After been working some days learning about the MEAN stack and how to deploy easily into a cloud platform, I bring to you my first Machine Learning Web App!!!!
Linear Regression App
A linear regression model represent the relationship between a independent variable x and an dependent variable y. This relationship is can be expressed as f(x).
In order to determine that model, a training set is needed to ‘train’ the model. This training set is composed of observations or ‘real data’. Once we have trained the model, it will be able to predict values of the variable y given values of x.
- The user introduces the training set manually. This data will be sent to the backend in order to train the linear regression model.
- Once the model is obtained, it will be sent to the browser. This model will be displayed to the user as: f(x) = ax + b
- The user introduces new values of x to predict the f(x).
In order to train our model, introduce the training set.

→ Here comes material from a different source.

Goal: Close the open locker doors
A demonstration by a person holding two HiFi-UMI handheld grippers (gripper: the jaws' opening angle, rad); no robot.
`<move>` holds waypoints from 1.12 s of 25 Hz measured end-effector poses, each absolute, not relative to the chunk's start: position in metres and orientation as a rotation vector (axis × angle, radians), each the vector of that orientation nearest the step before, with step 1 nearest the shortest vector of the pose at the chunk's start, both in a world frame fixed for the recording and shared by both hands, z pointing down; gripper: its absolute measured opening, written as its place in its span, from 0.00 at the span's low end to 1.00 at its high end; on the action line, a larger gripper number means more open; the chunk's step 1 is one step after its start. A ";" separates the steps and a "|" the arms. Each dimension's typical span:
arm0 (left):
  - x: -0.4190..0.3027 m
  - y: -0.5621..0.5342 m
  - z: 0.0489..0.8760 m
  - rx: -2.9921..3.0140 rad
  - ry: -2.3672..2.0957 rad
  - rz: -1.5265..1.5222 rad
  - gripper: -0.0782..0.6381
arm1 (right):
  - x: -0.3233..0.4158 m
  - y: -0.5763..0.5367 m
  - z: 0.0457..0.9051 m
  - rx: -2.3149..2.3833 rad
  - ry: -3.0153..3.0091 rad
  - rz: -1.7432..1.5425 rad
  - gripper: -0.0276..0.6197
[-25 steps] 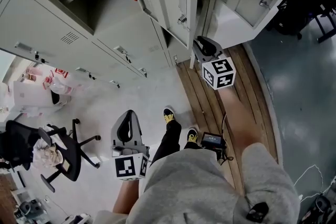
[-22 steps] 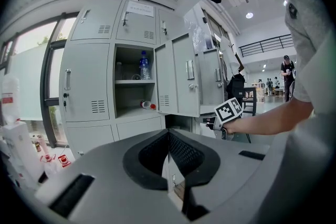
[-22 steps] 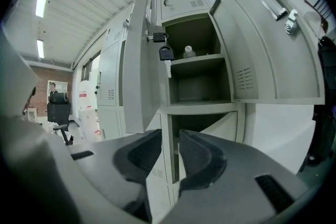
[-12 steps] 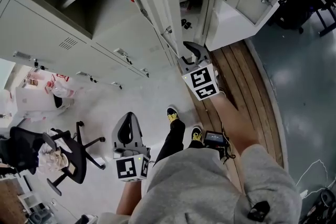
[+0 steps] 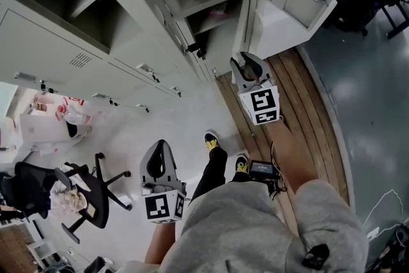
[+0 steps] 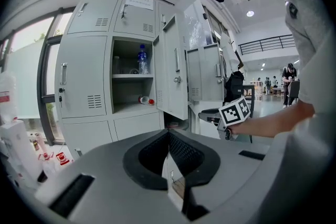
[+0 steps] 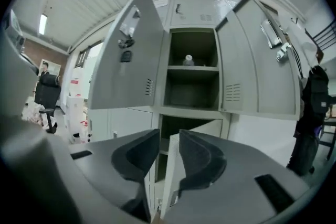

The Add button will save the given pair (x,y)
Once you have introduced several pairs with x,y values, the ‘Obtain Model’ button generates the Linear Regression Model using the given training set.
The obtained model is displayed and now you can predict new values of y for any x values introduced.
- Web Applications are user friendly and can be executed everywhere!
- We can add more functionality (polynomial regression, multivariate regression) using existing libraries.
- Linear Regression Model is trained in the server side. Once obtained, all further predictions are executed on the browser/client side.
What programming languages are you using?
I used the libraries developed by this project: https://github.com/mljs/ml. In future entries I’ll use other components of this project to create other apps!
How can I download it?
Simple, you can clone my repository!
How can I make it work on my local computer?
Easy! Just install NodeJs and npm. Execute npm install and once your dependencies are downloaded, just execute npm start. The app will come up and you can access to it in localhost:8000.
I want to deploy my own version of this app, how can I do that?
I recommend to use Heroku. This platform allows to deploy your application to their cloud for free! Of course, there are several limitations but it will allow you to develop prototypes easily!
Are you going to release a 2.0 version? It looks you can improve it A LOT!
Yes, I’m working on the 2.0 version by now. It will include some plots and some user validations. Also, you will be able to select the polynomial degree of your model. I was just really excited about this and wanted to share it ASAP.